Beyond smart contract vulnerability detection, HQCDNNs hold significant potential in various fields requiring high computational efficiency. In healthcare, they can enhance medical imaging analysis and genomic data processing, leading to more accurate diagnostics and personalized treatments. In cybersecurity, HQCDNNs can be leveraged for advanced threat detection and anomaly identification, improving real-time response to cyberattacks. Additionally, in finance, they can optimize risk assessment models and fraud detection systems by analyzing complex transaction patterns more efficiently than classical models. These applications highlight the versatility of hybrid quantum–classical approaches, demonstrating their value in solving complex problems across multiple industries.

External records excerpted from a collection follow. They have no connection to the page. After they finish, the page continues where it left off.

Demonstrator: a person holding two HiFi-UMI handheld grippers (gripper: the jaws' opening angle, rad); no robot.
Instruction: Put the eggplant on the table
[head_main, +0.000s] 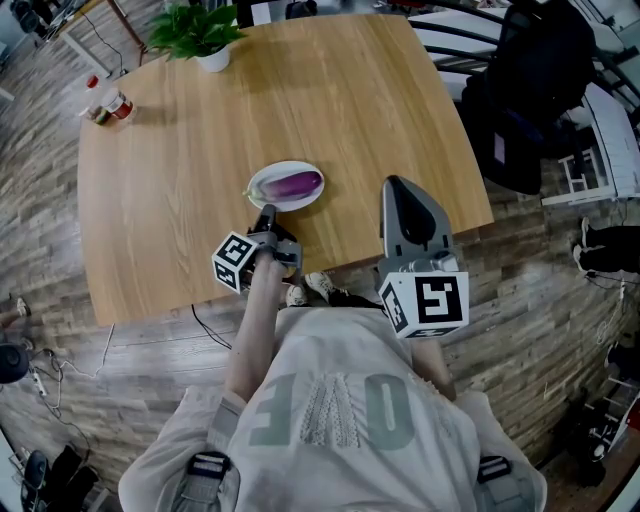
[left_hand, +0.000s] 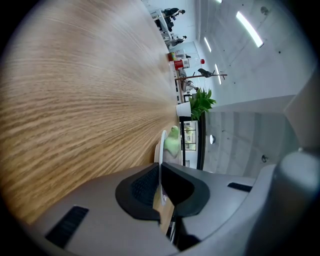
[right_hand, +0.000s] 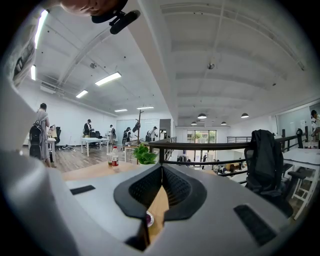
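Note:
A purple eggplant (head_main: 294, 184) lies on a small white plate (head_main: 258, 190) near the front edge of the wooden table (head_main: 200, 150). My left gripper (head_main: 266, 212) is shut on the plate's near rim. In the left gripper view that rim (left_hand: 162, 142) runs edge-on between the pads of the left gripper (left_hand: 160, 167), and the eggplant's green stem end (left_hand: 172, 140) shows beyond it. My right gripper (head_main: 398, 184) hovers to the right of the plate over the table's edge. Its jaws are shut with nothing in them, as the right gripper (right_hand: 161, 167) also shows in its own view.
A potted plant (head_main: 200, 35) stands at the table's far edge and a red-capped bottle (head_main: 115, 105) at its far left corner. A chair with a black jacket (head_main: 530, 90) stands off the table's right side. Cables lie on the wooden floor at left.

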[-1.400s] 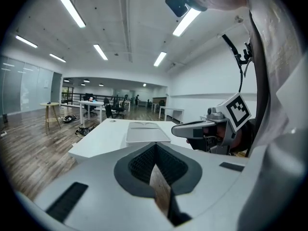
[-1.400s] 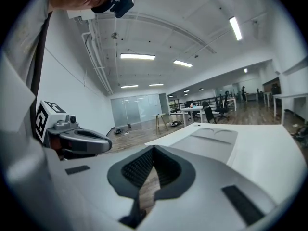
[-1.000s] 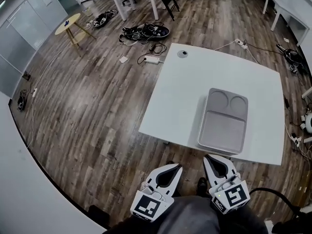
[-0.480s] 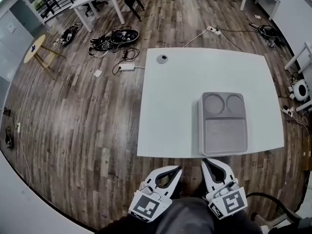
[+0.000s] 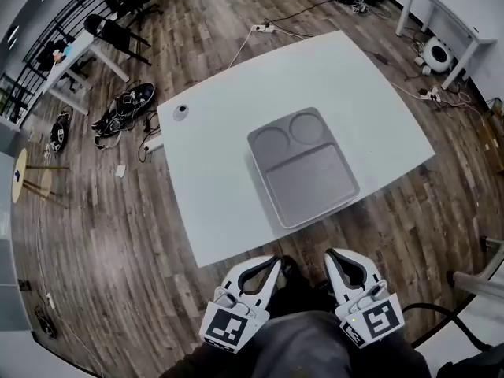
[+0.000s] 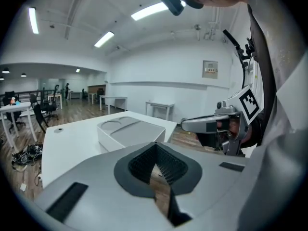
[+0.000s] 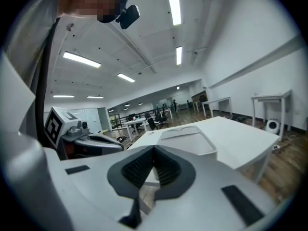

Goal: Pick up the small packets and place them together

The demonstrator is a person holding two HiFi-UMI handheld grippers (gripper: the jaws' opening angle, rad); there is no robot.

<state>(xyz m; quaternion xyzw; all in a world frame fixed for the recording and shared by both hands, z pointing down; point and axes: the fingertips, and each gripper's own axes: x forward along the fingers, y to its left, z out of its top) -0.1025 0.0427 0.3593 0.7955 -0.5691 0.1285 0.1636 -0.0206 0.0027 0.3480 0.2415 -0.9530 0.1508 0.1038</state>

Future studies may explore evaluating the model on actual quantum hardware and training it with larger and more diverse datasets. Moreover, enhancing the model for real-time analysis, ensuring its compatibility with low-resource devices, and incorporating multimodal analyses (e.g., opcode patterns, transaction behaviors) could broaden its applicability. Furthermore, evaluating the model’s robustness against adversarial attacks and refining its security capabilities could be key steps for future advancements in blockchain security.